Chi ha detto che un lutto si possa affrontare solo tramite la solita ballata triste? O che la vita notturna post-pandemia, nella moderna New York, debba sottostare per forza alla stanchezza della gentrificazione più spietata? Certo, la vita scorre inesorabile ed è impossibile non notarne le cicatrici, incise sia sulla pelle che dentro al cuore. Ma la musica elettronica ha un lato B, una forza catartica tutta sua, talvolta sottile da captare sotto un andamento in 4/4, ma è proprio questo il messaggio esplicito del qui presente ascolto, titolato come un’esortazione: “Love Louder”. Lungi dall’essere un semplice schiamazzo riempi-pista, il lavoro inanella con grazia una sequenza di setati beat e limpide melodie, cangiando dall’emozione di un addio alle rabbie e ai rimpianti d’amore, e alla sensualità notturna più languida e conturbante, perché la vita arriva tutta assieme, non sta a noi stabilire la sequenza dei suoi guai.
Due veterani della scena underground newyorkese, adesso, ne rimettono assieme i cocci rotti a modo loro; Eli Escobar, dj e promoter, oggi anche direttore di un club tutto suo, e Nomi Ruiz, la calda voce di burro fuso un tempo nota come Jessica 6 e prima ancora nell’organico degli Hercules & Love Affair.
I due collaborano assieme da anni, il loro primo incontro su nastro risale al 2011, ma “Love Louder” ne incorona finalmente la sinergia: house ovviamente, ora ruvida e stradaiola, poi in tintarella alle Baleari, contornata da folate lounge e blip meccanici, ma anche notevoli richiami alle tensioni del synth-pop anni Ottanta, per un ascolto pulsante ma talvolta imperscrutabile e solitario. Nomi, innata presenza notturna, abile cantautrice e vocalist cresciuta a pane, r&b e hip-hop, cavalca con versatilità ogni stile e genere. Il risultato non aggredisce l’ascoltatore casuale né strilla hype da tutti i pori, lascia piuttosto trapelare l’emozione poco a poco.
È quel che accade con la maestosa title track, ispirata dal cantante e tastierista soul Donny Hathaway, implorante e melodrammatica sopra fili di piano elettrico e drum machine per ricordare un amico in comune (il dj Blu Jemz, scomparso nel 2018), o con la disperata “Full Fantasy”, incalzante come un numero dei Pet Shop Boys tra urgenze emotive e ansimanti coretti. L’ipnotica “Blindside” addirittura si agita sopra uno spietato giro di moroderiana memoria per contrastare l’amarezza delle liriche, ben altra pasta la sboccata e aggressiva “Juice”, squadrata e robotica come un macchinario dei New Order, mentre l’introspettiva “Glitter And Gold” offre un obliquo sguardo alla vita notturna queer che fu.
Ma il lavoro sa farsi emotivamente oscuro; sottolineata da ipnagogici tratteggi che paiono usciti dalle mani vintage di Dâm-Funk, “Go Be Gone” dà modo a Nomi di farsi musa desolata e riflessiva, mentre sulla lentezza di “The Spell”, una lacrimevole ballata sintetica in aria Desire/Chromatics, il tema verte verso un amore andato in malora. L’ascolto tocca l’apice compositvo e produttivo con la spiritata “Heathens”, costruita con taglio hip-hop e picchiettìo darkwave sopra una cangiante pulsazione house quasi percepibile al tatto, Nomi stavolta recita, ansima, implora e minaccia, giocando con i cambi di ritmo come se fosse la protagonista di un cabaret.
Eli ha chiamato il proprio club Gabriela in onore di un’amica scomparsa durante la pandemia, in solitaria continua a produrre i lavori più disparati, lambendo anche l’ambient e il sound collage.

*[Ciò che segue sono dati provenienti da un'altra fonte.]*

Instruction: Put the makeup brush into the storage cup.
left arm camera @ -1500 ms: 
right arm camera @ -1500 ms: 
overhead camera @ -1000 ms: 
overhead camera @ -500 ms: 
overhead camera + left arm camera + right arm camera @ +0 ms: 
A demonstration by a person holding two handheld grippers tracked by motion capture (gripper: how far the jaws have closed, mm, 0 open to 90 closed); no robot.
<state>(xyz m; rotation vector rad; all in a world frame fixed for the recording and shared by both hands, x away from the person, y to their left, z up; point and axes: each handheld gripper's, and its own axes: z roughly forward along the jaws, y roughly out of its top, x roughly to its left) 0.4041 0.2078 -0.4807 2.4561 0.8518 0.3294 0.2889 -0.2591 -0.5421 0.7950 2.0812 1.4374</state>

Nomi bazzica nella scena da due decenni, senza mai ottenere grandi riconoscimenti. Due anime perse sullo sfondo di una New York rumorosa e distratta, mentre l’industria discografica gli sfreccia di lato senza ritegno. Eppure è proprio qui che la loro musica respira e stira i muscoli, nelle situazioni di tutti i giorni, nello scorrere di una vita talvolta cattiva e spietata, da contrastare sempre e soltanto con due parole: “Love Louder”.